How TikTok Defined the Music World in 2022 | Music

It wasn’t that long ago that artists largely depended on radio stations toscore a hit. In 2022, attention on the radio helps, but it is mainlyTikTokkers that you have to pack. The social medium, extremely popular amongteenagers, has had a major impact on the music industry this year.

A playful video idea or a choreography that is easy to imitate that iscirculating on TikTok: nowadays an artist doesn’t seem to need much more toscore a hit.

If anyone has personally experienced the power of this app in the past year,it is the Armenian singer Rosa Linn. Despite only twentieth place in theEurovision Song Contest, her song went viral on TikTok soon after the final.Numerous videos appeared on the platform with an accelerated version of _snap_but the original also became a hype.

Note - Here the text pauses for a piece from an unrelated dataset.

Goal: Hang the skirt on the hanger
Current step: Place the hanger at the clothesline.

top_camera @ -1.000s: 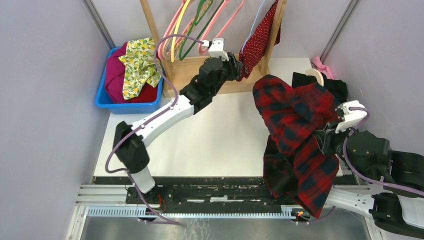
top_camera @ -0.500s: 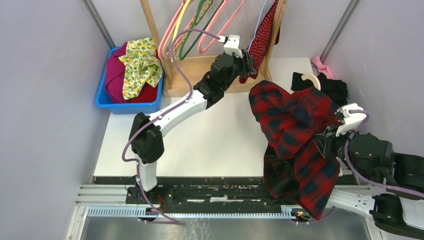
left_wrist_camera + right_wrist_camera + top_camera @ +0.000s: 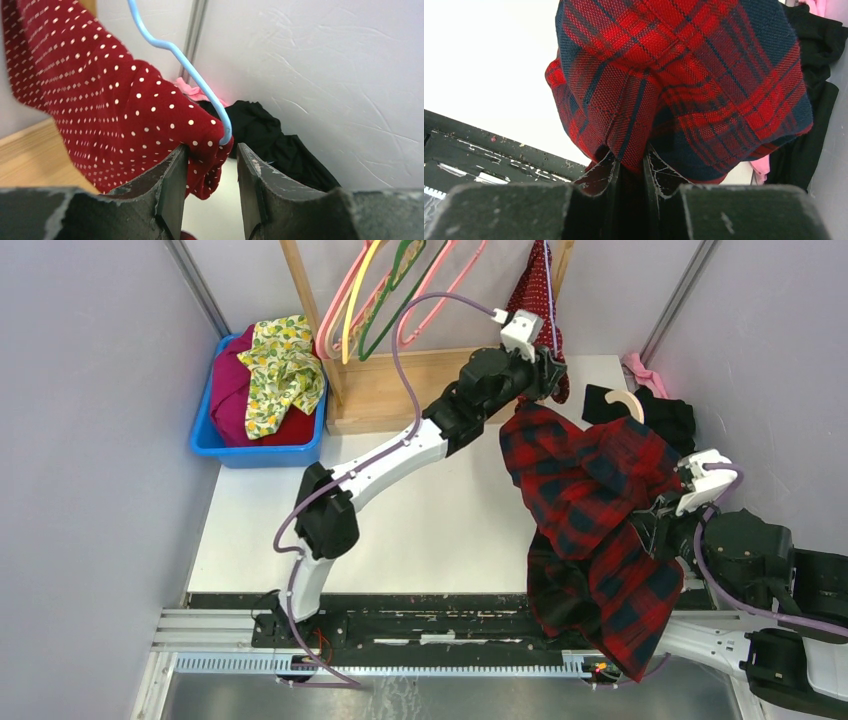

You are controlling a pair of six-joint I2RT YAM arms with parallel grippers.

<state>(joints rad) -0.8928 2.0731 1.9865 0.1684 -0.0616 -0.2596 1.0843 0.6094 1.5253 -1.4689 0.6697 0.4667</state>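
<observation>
one second of reaching is carrying the skirt to the right end of the rack

the left arm is stretching much further out than a second ago, and the left gripper (image 3: 210, 155) is now sitting past the right post of the wooden rack (image 3: 400, 390), where earlier it was working nearer the rack's middle. the skirt (image 3: 100, 100) is travelling with it and is now hanging high at the far right, close to the back wall. in the left wrist view the hanger (image 3: 227, 131) is running down along the skirt's edge, with its lower bend pressing into the cloth just above the fingertips. the jaws are standing only a little apart with the skirt's lower corner lying between them. the cloth is touching one finger, but whether it is truly being pinched cannot be told.

the right gripper (image 3: 630, 160) is barely shifting. it is clamping almost fully closed on a fold of the plaid garment (image 3: 590, 490), which is draping over that arm.

judging from this, the skirt is looking draped over one side of the hanger rather than seated squarely, so the task is seeming well along but not finished, and a slip off the thin wire is looking like the main risk.
</observation>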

The counter has now reached 400 million streams on Spotify. In comparison: thewinning Eurovision song by Kalush Orchestra from Ukraine has around 40 millionstreams. Only Arcade by Duncan Laurence (which also became a TikTok trend)is the only Eurovision song with more streams than snap.

Hits from new artists

Rosa Linn wasn’t the only relatively new artist to get a big boost this yearthanks to TikTok. Japanese artist Joji already had a few streaming hits to hisname when he managed to reach an even larger audience this year with Glimpseof Us. TikTokkers began to doubt their own relationship because of thelyrics. Partly because of this Glimpse of Us in the United States one of thebiggest hits of the year.

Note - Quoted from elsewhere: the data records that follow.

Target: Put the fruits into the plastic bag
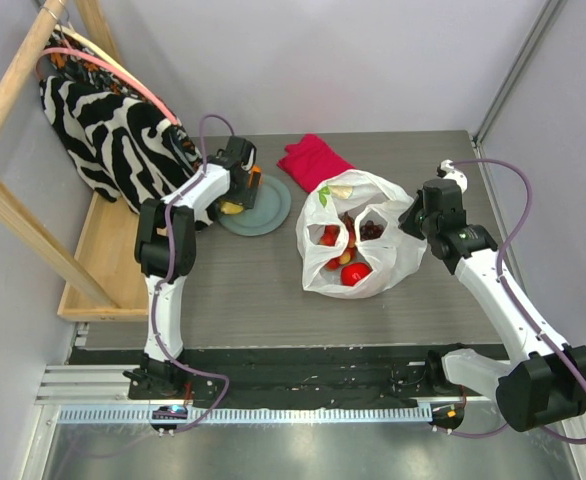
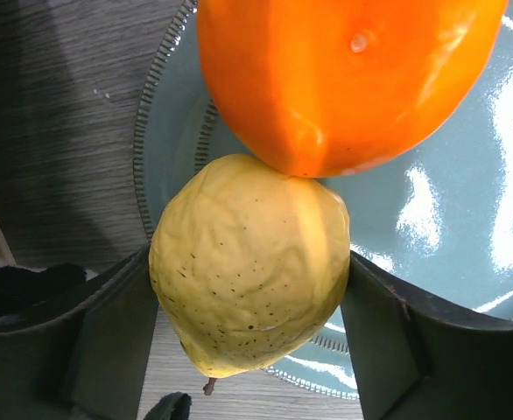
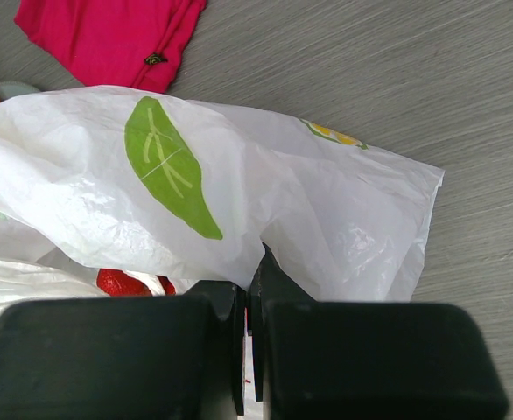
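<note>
**Yellow fruit being gripped on the plate while the bag edge is being pinched**

Left wrist view: the yellow fruit (image 2: 248, 262) is being clasped by the left gripper (image 2: 252, 328), one dark finger being pressed against each flank. The fruit is being supported at the lower left rim of the grey-green plate (image 2: 440, 227), and its top is being touched by the orange (image 2: 344, 79), which is lying higher on the plate, at the upper edge of the frame.

Right wrist view: the right gripper (image 3: 248, 350) is being kept pressed together at the bottom centre, a fold of the plastic bag (image 3: 239, 201) being pinched in the seam between its fingers. A crimson cloth (image 3: 108, 35) is being shown flat at the upper left.

Top view: the bag is being displayed at the centre right of the table (image 1: 253, 290), its mouth facing up, with the red apple (image 1: 355, 274), the grape bunch (image 1: 371, 230) and small red fruits (image 1: 330, 237) lying inside. The plate is being shown just left of the bag. A zebra-striped bag (image 1: 103, 130) is being hung from a wooden rack at the upper left.
</note>
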`<state>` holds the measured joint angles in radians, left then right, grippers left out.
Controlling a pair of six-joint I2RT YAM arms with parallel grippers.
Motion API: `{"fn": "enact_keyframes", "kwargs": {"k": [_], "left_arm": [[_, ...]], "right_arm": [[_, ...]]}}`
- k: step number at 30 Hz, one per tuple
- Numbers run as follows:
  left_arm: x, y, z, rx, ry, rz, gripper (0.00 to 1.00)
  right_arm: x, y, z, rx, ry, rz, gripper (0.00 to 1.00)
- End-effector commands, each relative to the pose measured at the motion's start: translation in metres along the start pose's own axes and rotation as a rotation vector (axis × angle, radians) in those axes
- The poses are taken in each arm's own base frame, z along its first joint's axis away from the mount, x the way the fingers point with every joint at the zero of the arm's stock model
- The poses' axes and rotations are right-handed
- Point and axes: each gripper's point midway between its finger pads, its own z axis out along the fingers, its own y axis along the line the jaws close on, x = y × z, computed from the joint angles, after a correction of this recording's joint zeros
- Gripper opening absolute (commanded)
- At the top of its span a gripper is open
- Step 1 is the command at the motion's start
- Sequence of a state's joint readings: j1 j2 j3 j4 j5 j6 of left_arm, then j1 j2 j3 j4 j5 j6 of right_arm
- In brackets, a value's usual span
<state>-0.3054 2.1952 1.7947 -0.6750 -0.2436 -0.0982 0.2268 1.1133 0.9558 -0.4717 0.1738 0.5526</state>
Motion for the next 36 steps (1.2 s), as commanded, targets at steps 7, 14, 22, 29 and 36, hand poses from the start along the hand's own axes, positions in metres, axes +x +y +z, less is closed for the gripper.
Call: {"fn": "enact_keyframes", "kwargs": {"k": [7,14,22,29,36], "left_arm": [[0.006,0.001,-0.017,0.029,-0.013,-0.007,0.55],[0.000,-0.001,-0.052,0.081,-0.103,-0.055,0.50],[0.000,-0.024,-0.087,0.187,-0.177,-0.048,0.48],[-0.003,-0.062,-0.134,0.382,-0.265,-0.033,0.46],[0.000,-0.104,-0.207,0.651,-0.379,-0.025,0.45]], "right_arm": [[-0.026,0.012,-0.009,-0.032,-0.078,0.026,0.01],[-0.027,0.011,-0.012,-0.034,-0.086,0.026,0.01],[-0.025,0.012,-0.013,-0.047,-0.079,0.023,0.01],[-0.024,0.014,-0.019,-0.064,-0.081,0.013,0.01],[-0.023,0.013,-0.022,-0.080,-0.089,0.012,0.01]]}}
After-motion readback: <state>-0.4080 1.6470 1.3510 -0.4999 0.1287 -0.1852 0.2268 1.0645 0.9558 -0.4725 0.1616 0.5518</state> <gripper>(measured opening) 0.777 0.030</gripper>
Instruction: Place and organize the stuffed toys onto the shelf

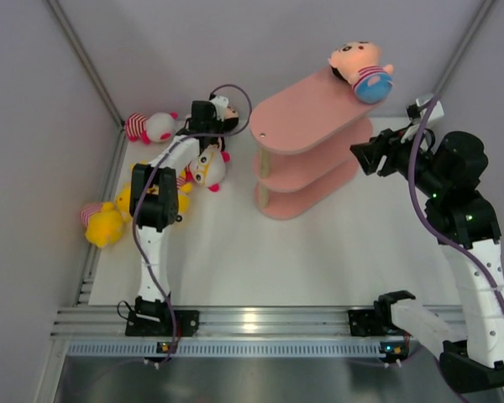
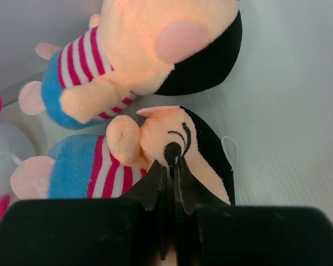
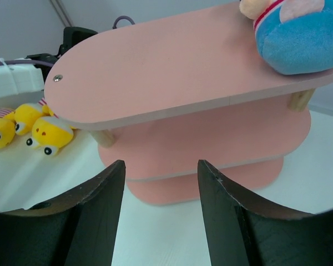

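The pink three-tier shelf (image 1: 298,126) stands mid-table and also shows in the right wrist view (image 3: 177,72). One peach-faced doll in blue shorts (image 1: 362,70) lies at the far end of its top board, seen too in the right wrist view (image 3: 297,33). My left gripper (image 1: 210,115) is at the back left, shut with its tips (image 2: 171,163) pinching the face of a lying peach-faced doll (image 2: 155,149). A second peach-faced doll (image 2: 150,50) lies just beyond it. My right gripper (image 1: 359,156) is open and empty, right of the shelf, with its jaws wide apart (image 3: 160,166).
A white-faced doll (image 1: 208,168) lies under the left arm. A striped white doll (image 1: 149,127) lies in the back left corner. Yellow dolls (image 1: 105,222) sit by the left wall, also in the right wrist view (image 3: 50,133). Walls enclose the table on three sides.
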You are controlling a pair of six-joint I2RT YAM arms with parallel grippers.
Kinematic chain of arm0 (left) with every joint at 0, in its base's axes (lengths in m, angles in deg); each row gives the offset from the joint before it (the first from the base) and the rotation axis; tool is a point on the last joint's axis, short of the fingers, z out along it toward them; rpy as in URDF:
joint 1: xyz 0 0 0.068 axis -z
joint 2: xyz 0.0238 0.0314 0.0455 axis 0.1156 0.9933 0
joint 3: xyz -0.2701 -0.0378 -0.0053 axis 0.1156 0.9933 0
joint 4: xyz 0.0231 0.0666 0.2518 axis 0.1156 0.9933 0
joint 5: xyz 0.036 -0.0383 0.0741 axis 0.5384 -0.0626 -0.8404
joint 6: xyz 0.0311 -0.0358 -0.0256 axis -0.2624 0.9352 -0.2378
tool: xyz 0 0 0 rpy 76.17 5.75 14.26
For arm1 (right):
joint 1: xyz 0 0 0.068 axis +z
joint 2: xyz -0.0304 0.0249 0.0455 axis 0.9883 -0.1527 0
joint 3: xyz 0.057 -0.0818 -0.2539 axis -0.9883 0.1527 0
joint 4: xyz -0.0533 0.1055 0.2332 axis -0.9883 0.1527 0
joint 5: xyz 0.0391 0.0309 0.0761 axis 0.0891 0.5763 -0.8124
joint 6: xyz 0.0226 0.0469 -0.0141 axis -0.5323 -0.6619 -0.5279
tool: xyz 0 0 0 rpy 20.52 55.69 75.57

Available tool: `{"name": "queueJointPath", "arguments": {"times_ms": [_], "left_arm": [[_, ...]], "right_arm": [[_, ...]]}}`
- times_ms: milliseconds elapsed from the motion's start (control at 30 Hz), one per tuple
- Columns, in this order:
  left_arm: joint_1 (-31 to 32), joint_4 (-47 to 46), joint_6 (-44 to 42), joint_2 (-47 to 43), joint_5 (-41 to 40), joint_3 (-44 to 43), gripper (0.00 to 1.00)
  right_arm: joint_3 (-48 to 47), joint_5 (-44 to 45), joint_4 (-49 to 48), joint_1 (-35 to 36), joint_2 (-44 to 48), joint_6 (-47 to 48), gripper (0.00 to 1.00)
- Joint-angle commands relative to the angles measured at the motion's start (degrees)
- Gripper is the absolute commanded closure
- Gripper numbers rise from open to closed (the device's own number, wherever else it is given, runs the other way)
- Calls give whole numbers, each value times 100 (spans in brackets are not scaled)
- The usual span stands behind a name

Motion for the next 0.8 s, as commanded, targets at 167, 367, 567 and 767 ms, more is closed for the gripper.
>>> {"name": "queueJointPath", "arguments": {"times_ms": [167,367,567,767], "left_arm": [[-21,133,-421,-3028,883,1710,100],[-21,1061,-631,-5094,1736,2653,100],[-21,3556,-2368,-7089,3880,2997,100],[-12,6625,-5234,-8900,4603,3339,100]], "right_arm": [[-457,-375,594,224,-5,301,44],[-711,-841,804,391,21,363,41],[-1037,-1333,964,488,39,222,39],[-1361,-1764,683,637,-127,-331,38]]}}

Singer Lauren Spencer-Smith came to american idol did not go beyond the top20, but scored with Finger Crossed a bigger hit than many a talent showwinner ever did. She made good use of TikTok by warming up her followers withsmall pieces of the song. By the time the full track was released, Spencer-Smith’s millions of streams were already flying.

The number abcdefu by the American artist Gayle was in the highest regionsof the charts for months at the beginning of this year, also in theNetherlands. The angry number addressed to her ex was used en masse by TikTokusers who themselves had a bone to pick with a former lover.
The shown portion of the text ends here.